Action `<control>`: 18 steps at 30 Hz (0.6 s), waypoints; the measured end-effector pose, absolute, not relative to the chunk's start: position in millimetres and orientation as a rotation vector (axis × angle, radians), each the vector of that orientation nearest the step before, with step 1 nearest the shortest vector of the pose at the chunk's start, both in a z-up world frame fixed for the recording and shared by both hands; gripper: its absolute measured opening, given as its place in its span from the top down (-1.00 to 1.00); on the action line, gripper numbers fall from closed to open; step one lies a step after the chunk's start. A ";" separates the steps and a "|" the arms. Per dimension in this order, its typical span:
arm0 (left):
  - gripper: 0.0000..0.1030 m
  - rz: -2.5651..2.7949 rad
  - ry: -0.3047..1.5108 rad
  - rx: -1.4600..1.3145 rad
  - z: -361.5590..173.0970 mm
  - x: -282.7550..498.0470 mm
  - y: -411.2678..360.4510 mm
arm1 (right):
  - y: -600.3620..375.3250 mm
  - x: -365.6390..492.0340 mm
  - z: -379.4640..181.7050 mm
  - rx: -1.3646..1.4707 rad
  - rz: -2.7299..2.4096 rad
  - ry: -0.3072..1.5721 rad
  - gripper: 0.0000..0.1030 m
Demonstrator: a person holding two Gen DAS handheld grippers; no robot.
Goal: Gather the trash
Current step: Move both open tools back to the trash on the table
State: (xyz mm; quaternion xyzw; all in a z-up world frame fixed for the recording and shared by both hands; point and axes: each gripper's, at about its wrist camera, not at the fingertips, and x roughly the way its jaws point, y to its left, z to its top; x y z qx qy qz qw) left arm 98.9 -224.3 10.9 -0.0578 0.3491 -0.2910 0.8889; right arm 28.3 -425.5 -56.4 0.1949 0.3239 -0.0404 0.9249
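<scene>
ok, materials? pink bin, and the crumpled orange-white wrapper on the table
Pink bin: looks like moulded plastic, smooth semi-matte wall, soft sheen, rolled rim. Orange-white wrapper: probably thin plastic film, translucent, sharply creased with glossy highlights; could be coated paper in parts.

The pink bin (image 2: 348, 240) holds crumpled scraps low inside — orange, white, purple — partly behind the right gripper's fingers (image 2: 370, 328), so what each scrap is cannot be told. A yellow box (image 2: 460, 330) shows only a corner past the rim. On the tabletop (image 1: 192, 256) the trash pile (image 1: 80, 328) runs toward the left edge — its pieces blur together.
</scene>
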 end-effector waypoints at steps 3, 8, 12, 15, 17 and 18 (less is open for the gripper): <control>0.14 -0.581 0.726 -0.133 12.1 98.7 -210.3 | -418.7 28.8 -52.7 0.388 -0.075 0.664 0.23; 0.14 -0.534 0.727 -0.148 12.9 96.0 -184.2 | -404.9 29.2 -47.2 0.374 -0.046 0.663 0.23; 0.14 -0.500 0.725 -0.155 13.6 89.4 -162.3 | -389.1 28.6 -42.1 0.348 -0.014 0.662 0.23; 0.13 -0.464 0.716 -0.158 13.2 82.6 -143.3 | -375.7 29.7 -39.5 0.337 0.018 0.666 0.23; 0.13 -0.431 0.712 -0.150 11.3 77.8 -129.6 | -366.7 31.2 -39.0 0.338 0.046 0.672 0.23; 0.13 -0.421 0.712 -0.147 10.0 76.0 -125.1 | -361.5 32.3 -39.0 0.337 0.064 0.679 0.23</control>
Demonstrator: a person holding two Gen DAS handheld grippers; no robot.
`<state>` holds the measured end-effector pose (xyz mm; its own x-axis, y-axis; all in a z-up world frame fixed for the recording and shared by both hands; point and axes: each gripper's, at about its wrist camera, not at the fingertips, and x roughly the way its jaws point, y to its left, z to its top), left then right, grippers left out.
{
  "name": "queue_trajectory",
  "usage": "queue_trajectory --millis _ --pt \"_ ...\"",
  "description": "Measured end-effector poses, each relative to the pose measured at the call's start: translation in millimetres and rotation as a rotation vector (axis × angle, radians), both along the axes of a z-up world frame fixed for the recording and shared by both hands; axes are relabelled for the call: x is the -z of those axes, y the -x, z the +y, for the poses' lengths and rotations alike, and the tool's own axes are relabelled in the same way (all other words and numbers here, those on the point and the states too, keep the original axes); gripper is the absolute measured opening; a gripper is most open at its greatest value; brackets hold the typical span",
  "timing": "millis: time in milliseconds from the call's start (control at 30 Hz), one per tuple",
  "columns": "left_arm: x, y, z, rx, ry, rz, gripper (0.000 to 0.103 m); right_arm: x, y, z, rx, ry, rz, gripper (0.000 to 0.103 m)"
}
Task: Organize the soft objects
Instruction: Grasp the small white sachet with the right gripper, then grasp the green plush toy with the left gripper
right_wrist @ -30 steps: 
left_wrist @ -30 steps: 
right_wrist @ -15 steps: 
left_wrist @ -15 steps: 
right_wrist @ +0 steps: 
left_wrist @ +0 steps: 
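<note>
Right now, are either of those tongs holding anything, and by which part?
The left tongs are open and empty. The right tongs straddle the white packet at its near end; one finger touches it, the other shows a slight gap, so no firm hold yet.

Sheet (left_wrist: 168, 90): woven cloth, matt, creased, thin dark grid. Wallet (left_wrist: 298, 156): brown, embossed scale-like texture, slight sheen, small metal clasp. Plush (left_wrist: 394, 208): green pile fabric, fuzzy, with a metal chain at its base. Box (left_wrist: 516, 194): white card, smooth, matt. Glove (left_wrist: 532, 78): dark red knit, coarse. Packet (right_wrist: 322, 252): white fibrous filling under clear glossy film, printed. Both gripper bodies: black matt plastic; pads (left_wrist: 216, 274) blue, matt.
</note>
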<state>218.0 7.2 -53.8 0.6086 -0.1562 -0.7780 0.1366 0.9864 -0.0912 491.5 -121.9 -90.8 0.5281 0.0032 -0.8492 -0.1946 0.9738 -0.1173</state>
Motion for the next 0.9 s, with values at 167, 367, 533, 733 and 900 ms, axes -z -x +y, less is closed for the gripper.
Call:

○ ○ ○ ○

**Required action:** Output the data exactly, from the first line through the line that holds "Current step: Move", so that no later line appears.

**Response:**
Action `<control>`: 18 steps at 30 Hz (0.6 s), waypoints; the measured end-effector pose, absolute, not relative to the chunk's start: position in millimetres and orientation as a rotation vector (axis × angle, radians), each the vector of that orientation nearest the step before, with step 1 nearest the shortest vector of the pose at the chunk's start, both in a z-up world frame fixed for the recording and shared by both hands; gripper: its absolute measured opening, given as its place in its span from the top down (-1.00 to 1.00); on the action line, gripper numbers fall from closed to open; step one lies a step after the chunk's start. A ";" separates the steps and a "|" the arms. Per dimension in this order, its typical span:
arm0 (left):
  - gripper: 0.0000..0.1030 m
  - rz: -2.5651..2.7949 rad
  - ry: -0.3047..1.5108 rad
  - rx: -1.4600..1.3145 rad
  - z: -361.5590..173.0970 mm
  - x: -282.7550..498.0470 mm
  - y: -411.2678..360.4510 mm
arm1 (right):
  - y: -600.3620..375.3250 mm
  - x: -365.6390..492.0340 mm
  - z: -379.4640..181.7050 mm
  - rx: -1.3646..1.4707 rad
  - rz: -2.7299..2.4096 rad
  - ry: -0.3072..1.5721 rad
  - gripper: 0.0000..0.1030 m
Demonstrator: a person holding two Gen DAS handheld grippers; no robot.
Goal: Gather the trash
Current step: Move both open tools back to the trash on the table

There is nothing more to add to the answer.